Lithium-ion batteries are widely used in a variety of applications ranging from small portable electronics to multi-kWh systems such as electric vehicles (EVs) or grid energy storage. To ensure safety, operability, and long lifetime of the batteries, a battery management system (BMS) is integrated with the battery pack. A BMS can be made of a single system connected to each cell in the pack or it can be split into a master controller and multiple slave modules [1]. It generally fulfills three tasks: acquisition, estimation, and control [2]. Acquisition consists of measuring voltage, current and temperature of either the pack or subparts of the pack, down to the cell. The purpose of estimation is to evaluate both the state-of-charge (SoC) and the state-of-health (SoH) of each individual cell, based on cell models and/or algorithms. Control revolves around balancing the cells to avoid SoC disparities which could lead to safety issues or important gaps between batteries SoHs.

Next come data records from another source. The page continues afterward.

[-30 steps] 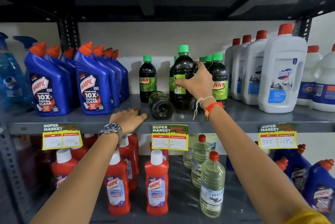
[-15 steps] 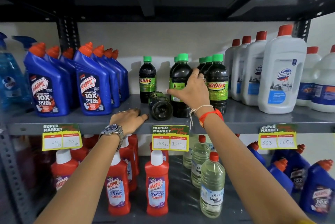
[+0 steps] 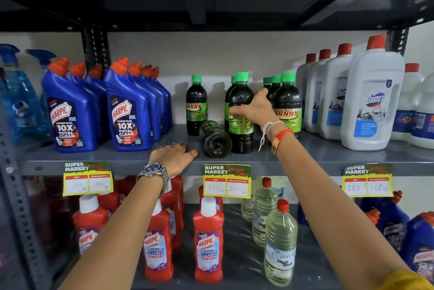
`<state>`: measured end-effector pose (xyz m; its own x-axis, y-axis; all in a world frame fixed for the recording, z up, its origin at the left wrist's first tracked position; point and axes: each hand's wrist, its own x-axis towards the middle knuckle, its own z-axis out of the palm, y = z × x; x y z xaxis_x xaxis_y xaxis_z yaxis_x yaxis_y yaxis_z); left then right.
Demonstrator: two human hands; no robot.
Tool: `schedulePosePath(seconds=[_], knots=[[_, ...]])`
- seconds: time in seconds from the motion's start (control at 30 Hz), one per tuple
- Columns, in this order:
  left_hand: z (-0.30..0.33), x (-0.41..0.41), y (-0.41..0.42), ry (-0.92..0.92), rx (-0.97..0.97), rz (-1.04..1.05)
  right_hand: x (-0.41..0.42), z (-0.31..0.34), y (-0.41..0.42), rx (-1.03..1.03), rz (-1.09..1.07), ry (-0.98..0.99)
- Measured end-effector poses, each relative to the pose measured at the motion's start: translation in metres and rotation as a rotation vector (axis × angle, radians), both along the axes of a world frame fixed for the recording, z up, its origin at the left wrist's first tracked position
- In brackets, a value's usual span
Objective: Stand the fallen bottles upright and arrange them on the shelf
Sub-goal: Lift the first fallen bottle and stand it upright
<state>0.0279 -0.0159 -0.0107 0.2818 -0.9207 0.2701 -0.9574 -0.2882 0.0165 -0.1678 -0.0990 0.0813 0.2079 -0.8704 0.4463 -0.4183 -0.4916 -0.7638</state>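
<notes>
Several dark Sunny bottles with green caps stand on the grey middle shelf [image 3: 328, 151]. One dark bottle [image 3: 215, 138] lies on its side, its base facing me, in front of a lone upright bottle [image 3: 196, 105]. My right hand [image 3: 254, 109] is wrapped around an upright dark bottle [image 3: 240, 130] that stands on the shelf just right of the fallen one. A further row of upright Sunny bottles [image 3: 287, 106] stands to its right. My left hand [image 3: 175, 154] rests flat on the shelf's front edge, fingertips a little left of the fallen bottle, holding nothing.
Blue Harpic bottles [image 3: 126, 111] fill the shelf's left, white Domex jugs [image 3: 373, 99] its right. Below stand red Harpic cleaners [image 3: 207, 242] and clear bottles [image 3: 280, 242]. Yellow price tags [image 3: 226, 180] hang on the shelf edge. A dark shelf runs overhead.
My right hand has set the held bottle down onto the shelf beside the fallen one and still grips it. My left hand has stayed on the shelf edge.
</notes>
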Motion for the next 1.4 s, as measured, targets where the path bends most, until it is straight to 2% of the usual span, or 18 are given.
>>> schedulePosePath(seconds=[0.17,0.3,0.4,0.5,0.67,0.87,0.97,1.03,1.1,1.2,1.27,1.4], knots=[[0.0,0.001,-0.001,0.005,-0.02,0.006,0.001,0.003,-0.008,0.054,0.059,-0.033],[-0.001,0.001,-0.001,-0.038,0.006,-0.008,0.004,-0.004,0.001,-0.146,-0.088,0.151],[-0.001,0.001,-0.001,-0.003,-0.013,0.009,0.005,-0.004,0.003,-0.244,-0.188,0.2],[0.0,-0.002,-0.001,0.048,-0.031,0.038,0.002,0.003,-0.003,-0.176,-0.134,0.191],[0.0,-0.002,0.0,0.045,-0.032,0.02,-0.003,0.012,-0.013,0.061,0.061,0.034],[0.001,0.001,0.001,-0.101,0.082,-0.021,-0.001,0.009,-0.022,0.101,0.134,-0.058],[0.001,0.001,0.002,-0.087,0.081,-0.02,-0.005,0.009,-0.011,0.097,0.152,-0.028],[0.003,0.0,0.002,-0.033,0.059,-0.013,-0.008,0.009,-0.007,-0.034,0.089,0.037],[0.004,-0.001,0.003,-0.017,0.055,-0.026,-0.009,0.008,0.006,-0.294,-0.015,0.078],[0.005,0.0,0.005,-0.041,0.075,-0.06,-0.005,0.012,0.035,-0.591,-0.102,0.028],[0.008,0.001,0.009,-0.06,0.093,-0.105,0.005,0.016,0.045,-0.629,-0.045,0.117],[0.011,0.011,0.027,-0.09,0.111,-0.15,0.034,0.017,0.054,-0.494,0.076,0.545]])
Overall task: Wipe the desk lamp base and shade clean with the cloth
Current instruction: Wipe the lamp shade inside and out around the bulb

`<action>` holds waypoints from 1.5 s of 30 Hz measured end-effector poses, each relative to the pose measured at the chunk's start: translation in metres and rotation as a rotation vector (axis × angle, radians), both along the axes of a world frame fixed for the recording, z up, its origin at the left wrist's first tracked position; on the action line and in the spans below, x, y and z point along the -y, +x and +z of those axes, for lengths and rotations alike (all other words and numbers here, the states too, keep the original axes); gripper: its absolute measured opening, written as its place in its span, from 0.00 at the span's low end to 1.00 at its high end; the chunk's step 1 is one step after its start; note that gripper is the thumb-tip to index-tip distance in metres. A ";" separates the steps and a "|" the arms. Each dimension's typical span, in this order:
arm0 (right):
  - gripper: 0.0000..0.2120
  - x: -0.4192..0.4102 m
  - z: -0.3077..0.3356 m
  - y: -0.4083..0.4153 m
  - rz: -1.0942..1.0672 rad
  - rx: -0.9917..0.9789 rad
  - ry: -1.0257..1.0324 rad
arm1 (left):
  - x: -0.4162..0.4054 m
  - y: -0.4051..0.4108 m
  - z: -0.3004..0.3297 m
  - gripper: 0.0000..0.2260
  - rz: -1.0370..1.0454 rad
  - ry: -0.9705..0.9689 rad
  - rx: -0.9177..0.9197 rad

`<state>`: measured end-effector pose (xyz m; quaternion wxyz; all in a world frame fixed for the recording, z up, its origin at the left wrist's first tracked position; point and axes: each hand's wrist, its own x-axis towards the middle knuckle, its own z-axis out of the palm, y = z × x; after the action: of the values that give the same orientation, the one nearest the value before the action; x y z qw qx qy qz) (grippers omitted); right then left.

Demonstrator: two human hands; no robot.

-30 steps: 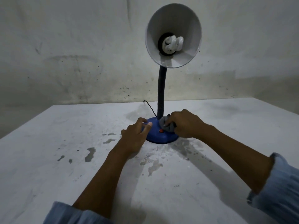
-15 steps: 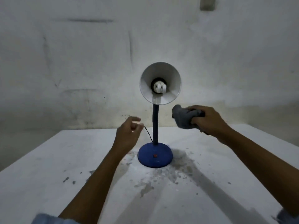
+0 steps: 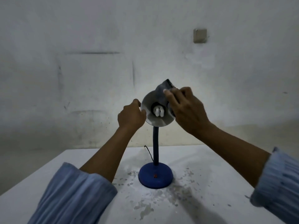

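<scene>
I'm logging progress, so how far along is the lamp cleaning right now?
Done: nothing shows for certain; the blue base stands untouched now, amid flaking paint on the table. In hand: the left hand grips the shade rim while the right hand presses the cloth on its upper edge. Left: the rest of the shade.

It looked like a bare, dim room in a plain home or utility space: a stained, scuffed white wall (image 3: 80, 62) rose at the far side, a switch plate (image 3: 200, 35) sat high right, and the white counter (image 3: 48, 183) showed chipped, flaking paint.
</scene>
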<state>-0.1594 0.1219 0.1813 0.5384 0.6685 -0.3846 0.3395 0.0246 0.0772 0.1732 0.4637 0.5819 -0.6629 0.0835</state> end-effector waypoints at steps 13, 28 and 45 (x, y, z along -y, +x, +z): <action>0.12 0.009 -0.010 0.018 -0.117 0.078 0.464 | 0.000 0.000 0.004 0.10 0.030 -0.057 -0.022; 0.37 -0.005 -0.004 0.050 0.534 1.168 1.043 | 0.004 0.005 0.004 0.07 -0.182 0.049 -0.352; 0.10 0.008 0.017 0.133 1.421 2.255 0.720 | -0.007 0.028 -0.007 0.14 -0.593 0.118 -0.454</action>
<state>-0.0260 0.1137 0.1980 -0.5492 0.1866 -0.2538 0.7740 0.0526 0.0845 0.1662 0.5687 0.3941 -0.6864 -0.2238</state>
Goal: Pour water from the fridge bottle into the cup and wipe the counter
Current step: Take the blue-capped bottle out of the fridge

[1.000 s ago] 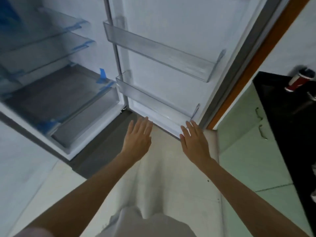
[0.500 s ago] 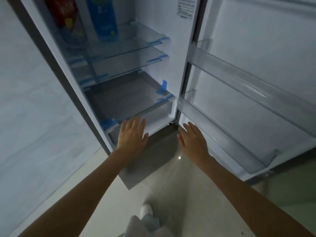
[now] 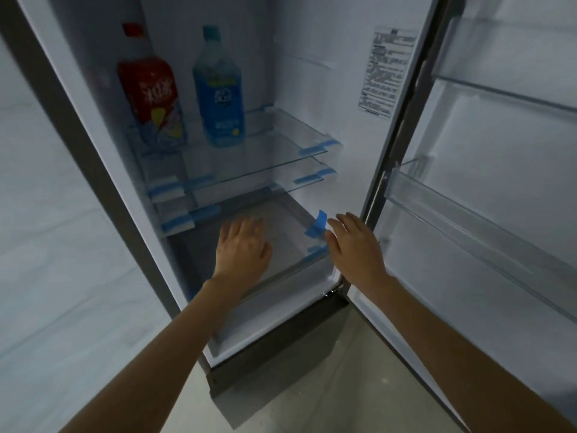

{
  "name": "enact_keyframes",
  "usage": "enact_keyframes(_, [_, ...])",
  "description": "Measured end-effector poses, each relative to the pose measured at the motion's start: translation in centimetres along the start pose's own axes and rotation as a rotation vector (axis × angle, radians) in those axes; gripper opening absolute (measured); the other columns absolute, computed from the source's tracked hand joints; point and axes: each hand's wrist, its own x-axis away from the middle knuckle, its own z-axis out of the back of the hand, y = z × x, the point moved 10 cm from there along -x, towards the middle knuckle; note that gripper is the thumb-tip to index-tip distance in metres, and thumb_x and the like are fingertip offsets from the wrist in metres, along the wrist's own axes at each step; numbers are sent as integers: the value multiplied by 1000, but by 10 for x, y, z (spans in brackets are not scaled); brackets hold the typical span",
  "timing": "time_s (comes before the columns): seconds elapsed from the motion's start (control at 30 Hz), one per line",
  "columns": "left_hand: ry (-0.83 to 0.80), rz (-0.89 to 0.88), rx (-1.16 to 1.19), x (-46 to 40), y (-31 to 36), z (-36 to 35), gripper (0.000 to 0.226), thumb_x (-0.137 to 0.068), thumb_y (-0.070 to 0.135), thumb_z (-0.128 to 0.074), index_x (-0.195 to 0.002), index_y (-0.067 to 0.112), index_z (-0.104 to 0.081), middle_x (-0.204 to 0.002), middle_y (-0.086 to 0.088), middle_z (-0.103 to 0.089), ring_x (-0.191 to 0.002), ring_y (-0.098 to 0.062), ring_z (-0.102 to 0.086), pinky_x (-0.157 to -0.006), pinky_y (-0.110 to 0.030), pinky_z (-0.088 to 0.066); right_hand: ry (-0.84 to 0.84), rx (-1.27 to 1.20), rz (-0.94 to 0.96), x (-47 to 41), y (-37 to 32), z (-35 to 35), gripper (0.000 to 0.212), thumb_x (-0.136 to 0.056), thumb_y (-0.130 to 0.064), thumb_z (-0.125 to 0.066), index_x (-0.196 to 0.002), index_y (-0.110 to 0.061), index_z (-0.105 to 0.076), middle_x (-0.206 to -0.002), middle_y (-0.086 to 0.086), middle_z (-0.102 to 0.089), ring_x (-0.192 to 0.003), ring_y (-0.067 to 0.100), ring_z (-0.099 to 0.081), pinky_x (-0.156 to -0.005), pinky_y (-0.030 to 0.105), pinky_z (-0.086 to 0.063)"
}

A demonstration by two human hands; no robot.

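The fridge stands open in front of me. A blue-labelled bottle (image 3: 220, 89) with a teal cap stands upright on the upper glass shelf (image 3: 281, 145). To its left on that shelf is a red-labelled bottle (image 3: 151, 101) with a red cap. My left hand (image 3: 243, 248) is open, palm down, stretched in over the bottom drawer cover, well below both bottles. My right hand (image 3: 356, 245) is open too, at the lower right edge of the fridge compartment beside a strip of blue tape. Neither hand holds anything. No cup or cloth is in view.
The fridge door (image 3: 499, 182) hangs open on the right with clear door racks (image 3: 468, 220). Two lower glass shelves (image 3: 249, 182) carry blue tape. A pale wall (image 3: 46, 214) runs along the left. Tiled floor (image 3: 327, 385) lies below.
The view has swung left and up from the door and counter to the fridge interior, bringing the two bottles into sight. Both open hands have moved forward toward the lower shelves.
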Motion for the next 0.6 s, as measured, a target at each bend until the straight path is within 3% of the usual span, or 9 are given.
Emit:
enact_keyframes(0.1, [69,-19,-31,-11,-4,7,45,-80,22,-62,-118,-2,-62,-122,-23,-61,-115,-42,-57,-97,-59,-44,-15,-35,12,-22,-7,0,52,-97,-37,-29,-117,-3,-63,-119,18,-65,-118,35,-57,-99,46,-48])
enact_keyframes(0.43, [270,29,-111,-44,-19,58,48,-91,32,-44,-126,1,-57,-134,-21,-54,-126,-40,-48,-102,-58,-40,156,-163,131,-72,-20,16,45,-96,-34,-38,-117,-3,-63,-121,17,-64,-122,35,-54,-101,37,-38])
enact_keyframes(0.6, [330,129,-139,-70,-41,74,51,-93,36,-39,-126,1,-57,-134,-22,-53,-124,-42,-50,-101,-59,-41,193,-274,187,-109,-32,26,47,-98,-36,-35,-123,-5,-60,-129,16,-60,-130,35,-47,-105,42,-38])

This control is generally optimized to meet specific requirements for the application, meaning the estimation method will be responsible for how well the battery pack performs and lasts.

SoC estimation in BMS directly relies on cell voltage measurements jointly with algorithms based on a model of the cell electrical behavior [3,4]. The voltage of a lithium-ion cell is comprised of two parts. The first part has a thermodynamic origin and is called the open-circuit voltage (OCV), which is the voltage in steady-state. The second part has a kinetic part, which consists of overvoltage caused by internal phenomena in the cell [5]. The models used for SoC estimation thus contain these two parts, whether they can be classified as electrochemical models (physical, close to first principles) [6], equivalent circuit model (electrical, empirical) [7], or data-driven (statistical, black-box) [8]. Moreover, it has been a recent trend to couple these different methods for improved results such as physics-based equivalent circuit models [9] and physics-informed data-driven methods [10]. The rest of this article focuses on the OCV part of the cell voltage.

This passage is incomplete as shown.